● **TASK PROMPT**
Extract every entry word for word.

● **DATA SHOWN**

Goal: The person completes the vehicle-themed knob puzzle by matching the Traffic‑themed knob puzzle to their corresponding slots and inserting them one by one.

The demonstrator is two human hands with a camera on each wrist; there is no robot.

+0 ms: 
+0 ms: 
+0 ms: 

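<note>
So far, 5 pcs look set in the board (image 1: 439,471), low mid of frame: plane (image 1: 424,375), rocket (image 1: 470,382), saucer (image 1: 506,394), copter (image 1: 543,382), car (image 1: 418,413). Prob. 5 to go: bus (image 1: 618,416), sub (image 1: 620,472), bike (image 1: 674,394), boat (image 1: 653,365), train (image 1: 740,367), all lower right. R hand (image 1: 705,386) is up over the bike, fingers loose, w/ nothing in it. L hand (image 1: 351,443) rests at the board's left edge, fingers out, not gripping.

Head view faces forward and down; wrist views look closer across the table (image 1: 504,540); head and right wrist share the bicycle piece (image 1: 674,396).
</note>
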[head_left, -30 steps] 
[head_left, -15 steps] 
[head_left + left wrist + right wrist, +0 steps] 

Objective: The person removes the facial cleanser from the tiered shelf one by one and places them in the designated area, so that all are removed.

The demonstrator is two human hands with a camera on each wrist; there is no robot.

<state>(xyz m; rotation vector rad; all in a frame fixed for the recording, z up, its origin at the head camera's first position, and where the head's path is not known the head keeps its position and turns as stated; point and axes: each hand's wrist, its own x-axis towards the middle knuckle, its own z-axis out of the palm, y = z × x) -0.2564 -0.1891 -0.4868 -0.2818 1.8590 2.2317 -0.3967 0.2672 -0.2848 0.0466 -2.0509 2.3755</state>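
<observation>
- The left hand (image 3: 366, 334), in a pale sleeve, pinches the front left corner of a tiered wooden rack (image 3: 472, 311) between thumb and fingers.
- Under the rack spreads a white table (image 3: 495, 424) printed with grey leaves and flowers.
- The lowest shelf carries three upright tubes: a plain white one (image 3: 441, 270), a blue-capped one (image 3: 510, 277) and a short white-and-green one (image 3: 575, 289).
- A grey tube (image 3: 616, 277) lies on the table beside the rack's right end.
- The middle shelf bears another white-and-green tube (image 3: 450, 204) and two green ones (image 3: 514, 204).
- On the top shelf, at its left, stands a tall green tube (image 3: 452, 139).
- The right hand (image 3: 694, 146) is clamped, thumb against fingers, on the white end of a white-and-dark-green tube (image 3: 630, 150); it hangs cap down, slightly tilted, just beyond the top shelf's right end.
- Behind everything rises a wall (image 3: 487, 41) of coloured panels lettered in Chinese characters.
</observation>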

● **FINISHED TASK**
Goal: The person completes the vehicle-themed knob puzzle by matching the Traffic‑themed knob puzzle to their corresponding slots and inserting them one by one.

The demonstrator is two human hands with a camera on each wrist; there is no robot.

+0 ms: 
+0 ms: 
+0 ms: 

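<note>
So far, 5 pcs look set in the board (image 1: 439,471), low mid of frame: plane (image 1: 424,375), rocket (image 1: 470,382), saucer (image 1: 506,394), copter (image 1: 543,382), car (image 1: 418,413). Prob. 5 to go: bus (image 1: 618,416), sub (image 1: 620,472), bike (image 1: 674,394), boat (image 1: 653,365), train (image 1: 740,367), all lower right. R hand (image 1: 705,386) is up over the bike, fingers loose, w/ nothing in it. L hand (image 1: 351,443) rests at the board's left edge, fingers out, not gripping.

Head view faces forward and down; wrist views look closer across the table (image 1: 504,540); head and right wrist share the bicycle piece (image 1: 674,396).
</note>
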[head_left, -30 steps] 
[head_left, -15 steps] 
[head_left + left wrist + right wrist, +0 steps] 

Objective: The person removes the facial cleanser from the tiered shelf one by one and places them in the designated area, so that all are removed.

The demonstrator is two human hands with a camera on each wrist; there is no robot.

<state>(xyz m; rotation vector rad; all in a frame fixed for the recording, z up, its origin at the head camera's first position, and where the head's path is not known the head keeps its position and turns as stated; point and axes: each hand's wrist, its own x-axis towards the middle knuckle, its own z-axis out of the palm, y = z × x) -0.2564 -0.1891 -0.4868 -0.2818 1.8590 2.2317 -0.3967 0.2672 -0.2848 0.0466 -2.0509 2.3755</state>
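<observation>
- The left hand (image 3: 366, 334), in a pale sleeve, pinches the front left corner of a tiered wooden rack (image 3: 472, 311) between thumb and fingers.
- Under the rack spreads a white table (image 3: 495, 424) printed with grey leaves and flowers.
- The lowest shelf carries three upright tubes: a plain white one (image 3: 441, 270), a blue-capped one (image 3: 510, 277) and a short white-and-green one (image 3: 575, 289).
- A grey tube (image 3: 616, 277) lies on the table beside the rack's right end.
- The middle shelf bears another white-and-green tube (image 3: 450, 204) and two green ones (image 3: 514, 204).
- On the top shelf, at its left, stands a tall green tube (image 3: 452, 139).
- The right hand (image 3: 694, 146) is clamped, thumb against fingers, on the white end of a white-and-dark-green tube (image 3: 630, 150); it hangs cap down, slightly tilted, just beyond the top shelf's right end.
- Behind everything rises a wall (image 3: 487, 41) of coloured panels lettered in Chinese characters.
</observation>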

No more work remains on this exercise.